Braves’ bumbling bullpen blowing winning opportunities with alarming frequency
The biggest issue by far, however, is the bullpen. The bullpen was the wild-card for the Braves, as Braves followers and avid MLB bettors would know. Frequent frustrations have occurred at the hands of the Braves bullpen over the last few seasons.
But this season, those bullpen issues have somehow become even more baffling. Several thousand words could provide a detail analysis of their bullpen struggles. And yes, many of those words would not be fit to publish here.
Coming into today, Atlanta’s bullpen ERA is 4.92 and has recorded a WHIP of 1.41. Those numbers rank 25th and tied for 23rd, respectively, in MLB.

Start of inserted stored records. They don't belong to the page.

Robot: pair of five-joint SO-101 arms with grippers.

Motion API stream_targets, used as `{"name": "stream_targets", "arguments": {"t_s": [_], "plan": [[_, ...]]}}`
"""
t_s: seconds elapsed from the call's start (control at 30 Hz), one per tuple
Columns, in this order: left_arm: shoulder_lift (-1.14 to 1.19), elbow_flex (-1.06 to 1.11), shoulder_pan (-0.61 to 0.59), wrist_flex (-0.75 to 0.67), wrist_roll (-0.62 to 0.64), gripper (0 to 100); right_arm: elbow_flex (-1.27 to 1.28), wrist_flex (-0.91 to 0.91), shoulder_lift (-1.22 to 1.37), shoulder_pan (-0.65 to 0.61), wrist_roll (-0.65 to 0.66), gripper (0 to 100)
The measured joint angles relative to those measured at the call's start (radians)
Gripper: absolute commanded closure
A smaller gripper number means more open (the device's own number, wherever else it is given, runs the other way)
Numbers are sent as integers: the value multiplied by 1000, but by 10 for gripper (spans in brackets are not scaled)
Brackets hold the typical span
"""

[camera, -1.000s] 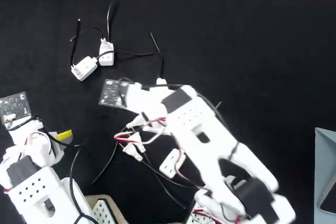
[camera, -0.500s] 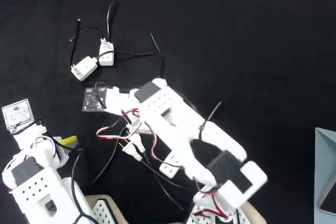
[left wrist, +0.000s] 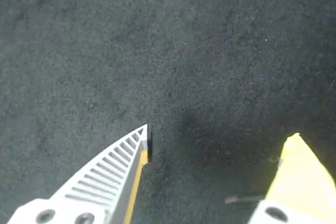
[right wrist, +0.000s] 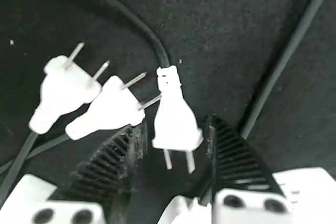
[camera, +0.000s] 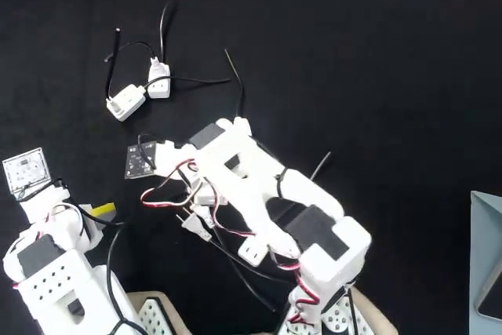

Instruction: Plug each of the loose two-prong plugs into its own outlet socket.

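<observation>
Between the spread fingers [right wrist: 118,156] of the right end effector [right wrist: 174,127] lies one plug [right wrist: 176,114] of three.

On your table [camera: 392,76], far left, a socket [camera: 125,104] lies just beside a second socket [camera: 159,81] — their cords [camera: 118,60] loop behind them and off to the right. Near the middle, your right gripper [right wrist: 175,129] hangs over the loose plugs. One plug [right wrist: 176,115] lies between its fingers, and a second plug [right wrist: 107,109] lies just beside that one, prongs pointing at it. A third plug [right wrist: 62,86] lies side by side with the second, on its far side. A third socket [camera: 255,250] lies nearer the arms' bases, partly under the right arm [camera: 259,186], well apart from the far pair. Your left gripper [left wrist: 220,135] sits at the near left, over the table — and a box [camera: 486,256] stands at the right edge.
</observation>
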Motion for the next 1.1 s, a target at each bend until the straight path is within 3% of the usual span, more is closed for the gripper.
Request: {"name": "stream_targets", "arguments": {"t_s": [0.17,0.33,0.8,1.1], "plan": [[0,43,0,-46,0,622,-38,0,48,0,0,823],[0,46,0,-57,0,622,-58,-6,61,2,0,987],[0,46,0,-57,0,622,-69,138,-107,0,-3,987],[0,46,0,-57,0,622,-69,152,-331,68,-239,987]]}}
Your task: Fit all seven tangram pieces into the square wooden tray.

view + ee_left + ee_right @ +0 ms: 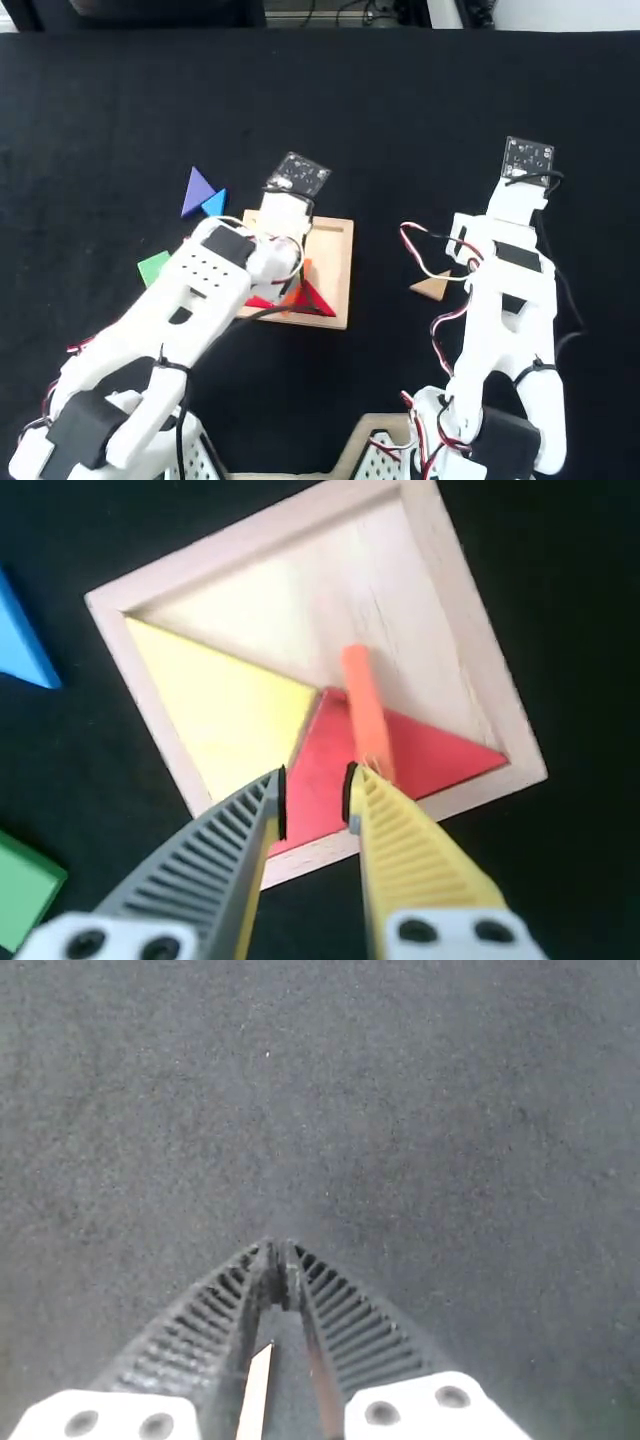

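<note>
We are seating the slim orange wooden piece (365, 715), which lies tilted on the red triangle (435, 752) in the square wooden tray (468, 630). Our left gripper (315, 790) hangs released and empty; next we should nudge the piece flat.

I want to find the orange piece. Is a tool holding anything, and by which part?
Nothing is held. The left tool is open over the tray; the orange piece stands on edge beyond its tips, not between them. The right tool is shut, empty.

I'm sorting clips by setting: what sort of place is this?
Probably a robotics lab bench: a left arm and a right arm mounted side by side at a black-covered table, with a wooden tray and coloured tangram pieces.
</note>
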Controlling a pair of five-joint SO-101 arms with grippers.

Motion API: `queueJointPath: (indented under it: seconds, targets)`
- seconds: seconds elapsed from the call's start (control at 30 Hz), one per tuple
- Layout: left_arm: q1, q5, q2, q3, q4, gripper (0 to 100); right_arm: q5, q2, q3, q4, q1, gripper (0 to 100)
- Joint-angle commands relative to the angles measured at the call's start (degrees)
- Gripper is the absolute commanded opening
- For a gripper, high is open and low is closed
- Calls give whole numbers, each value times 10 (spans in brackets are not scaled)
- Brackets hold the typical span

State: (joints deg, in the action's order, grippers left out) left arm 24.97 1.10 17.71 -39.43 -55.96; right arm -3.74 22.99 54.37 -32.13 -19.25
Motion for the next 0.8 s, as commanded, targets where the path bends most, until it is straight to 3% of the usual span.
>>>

Inexplicably, the most reliable bullpen arm for the Braves has been Luke Jackson, who’s having a career year. Jackson, who has had many, many colorful appearances over his time with the Braves, has a miniscule 1.05 ERA in 29 appearances this season. Coming into this season, Jackson had a career ERA of 4.93 ERA in 182 appearances, so this is quite the turnaround for the veteran reliever.
It’s even more notable when it’s happened while almost everyone else around him has gone the other direction. Jackson and Tyler Matzek, who has a 3.46 ERA in 28 appearances, are the only two frequently-used bullpen arms to post ERAs under 4.

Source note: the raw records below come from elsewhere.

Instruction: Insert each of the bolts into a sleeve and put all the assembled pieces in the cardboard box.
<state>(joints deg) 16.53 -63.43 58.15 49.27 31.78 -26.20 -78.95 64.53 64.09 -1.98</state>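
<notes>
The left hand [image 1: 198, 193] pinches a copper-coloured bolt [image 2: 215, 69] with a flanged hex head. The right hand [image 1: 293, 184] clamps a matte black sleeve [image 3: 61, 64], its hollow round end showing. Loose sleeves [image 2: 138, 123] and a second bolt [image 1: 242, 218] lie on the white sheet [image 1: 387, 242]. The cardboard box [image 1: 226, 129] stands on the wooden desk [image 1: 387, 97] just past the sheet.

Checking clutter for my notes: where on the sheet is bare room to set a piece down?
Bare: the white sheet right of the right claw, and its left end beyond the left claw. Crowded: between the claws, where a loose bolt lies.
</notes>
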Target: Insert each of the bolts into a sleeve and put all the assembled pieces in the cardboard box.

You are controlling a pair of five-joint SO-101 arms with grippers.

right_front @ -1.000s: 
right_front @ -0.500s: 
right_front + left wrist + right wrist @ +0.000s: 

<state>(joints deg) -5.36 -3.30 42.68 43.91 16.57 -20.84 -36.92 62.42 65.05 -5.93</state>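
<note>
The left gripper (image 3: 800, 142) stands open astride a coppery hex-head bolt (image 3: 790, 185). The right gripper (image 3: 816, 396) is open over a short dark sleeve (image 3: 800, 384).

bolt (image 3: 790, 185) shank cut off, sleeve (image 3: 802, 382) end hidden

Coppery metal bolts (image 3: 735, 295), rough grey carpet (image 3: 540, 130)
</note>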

Closer Will Smith has only one blown save in 13 opportunities, but he has five losses. That is already his career-high for losses as a reliever. He has as many losses in 30 appearances this season as he had in 135 appearances over the previous three seasons.
Astounding Acuna is nightly must-see TV, but injuries and inconsistent bats have hurt Braves
What is there to say about Ronald Acuna Jr. that has not been said a million times already? He is human and can’t deliver every single night, but were it not for him, the Braves would be in the cellar.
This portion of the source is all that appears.